Extracted data entries:
──────────

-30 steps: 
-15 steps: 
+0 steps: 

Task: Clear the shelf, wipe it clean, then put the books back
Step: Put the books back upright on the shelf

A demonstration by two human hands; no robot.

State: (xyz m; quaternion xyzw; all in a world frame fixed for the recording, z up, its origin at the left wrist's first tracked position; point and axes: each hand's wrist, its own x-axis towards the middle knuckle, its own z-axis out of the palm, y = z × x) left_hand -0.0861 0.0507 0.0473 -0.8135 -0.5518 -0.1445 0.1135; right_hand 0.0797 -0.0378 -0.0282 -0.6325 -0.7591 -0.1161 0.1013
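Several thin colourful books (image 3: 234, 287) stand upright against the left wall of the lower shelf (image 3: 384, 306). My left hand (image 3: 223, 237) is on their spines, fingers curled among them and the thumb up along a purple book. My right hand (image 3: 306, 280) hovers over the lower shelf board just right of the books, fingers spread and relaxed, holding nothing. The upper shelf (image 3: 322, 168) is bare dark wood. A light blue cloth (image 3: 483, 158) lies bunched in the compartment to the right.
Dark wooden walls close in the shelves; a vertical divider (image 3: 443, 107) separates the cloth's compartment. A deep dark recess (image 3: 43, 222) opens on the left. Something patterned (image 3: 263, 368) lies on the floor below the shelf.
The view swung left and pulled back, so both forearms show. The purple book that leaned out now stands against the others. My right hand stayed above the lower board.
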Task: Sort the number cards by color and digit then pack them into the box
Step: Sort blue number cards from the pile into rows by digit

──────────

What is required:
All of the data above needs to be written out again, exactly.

Output below:
-30 steps: 
-15 steps: 
+0 steps: 

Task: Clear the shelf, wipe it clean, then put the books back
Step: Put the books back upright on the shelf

A demonstration by two human hands; no robot.

State: (xyz m; quaternion xyzw; all in a world frame fixed for the recording, z up, its origin at the left wrist's first tracked position; point and axes: each hand's wrist, its own x-axis towards the middle knuckle, its own z-axis out of the palm, y = z × x) left_hand -0.0861 0.0507 0.0473 -0.8135 -0.5518 -0.1445 0.1135; right_hand 0.0797 -0.0378 -0.0282 -0.6325 -0.7591 -0.1161 0.1013
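Several thin colourful books (image 3: 234, 287) stand upright against the left wall of the lower shelf (image 3: 384, 306). My left hand (image 3: 223, 237) is on their spines, fingers curled among them and the thumb up along a purple book. My right hand (image 3: 306, 280) hovers over the lower shelf board just right of the books, fingers spread and relaxed, holding nothing. The upper shelf (image 3: 322, 168) is bare dark wood. A light blue cloth (image 3: 483, 158) lies bunched in the compartment to the right.
Dark wooden walls close in the shelves; a vertical divider (image 3: 443, 107) separates the cloth's compartment. A deep dark recess (image 3: 43, 222) opens on the left. Something patterned (image 3: 263, 368) lies on the floor below the shelf.
The view swung left and pulled back, so both forearms show. The purple book that leaned out now stands against the others. My right hand stayed above the lower board.
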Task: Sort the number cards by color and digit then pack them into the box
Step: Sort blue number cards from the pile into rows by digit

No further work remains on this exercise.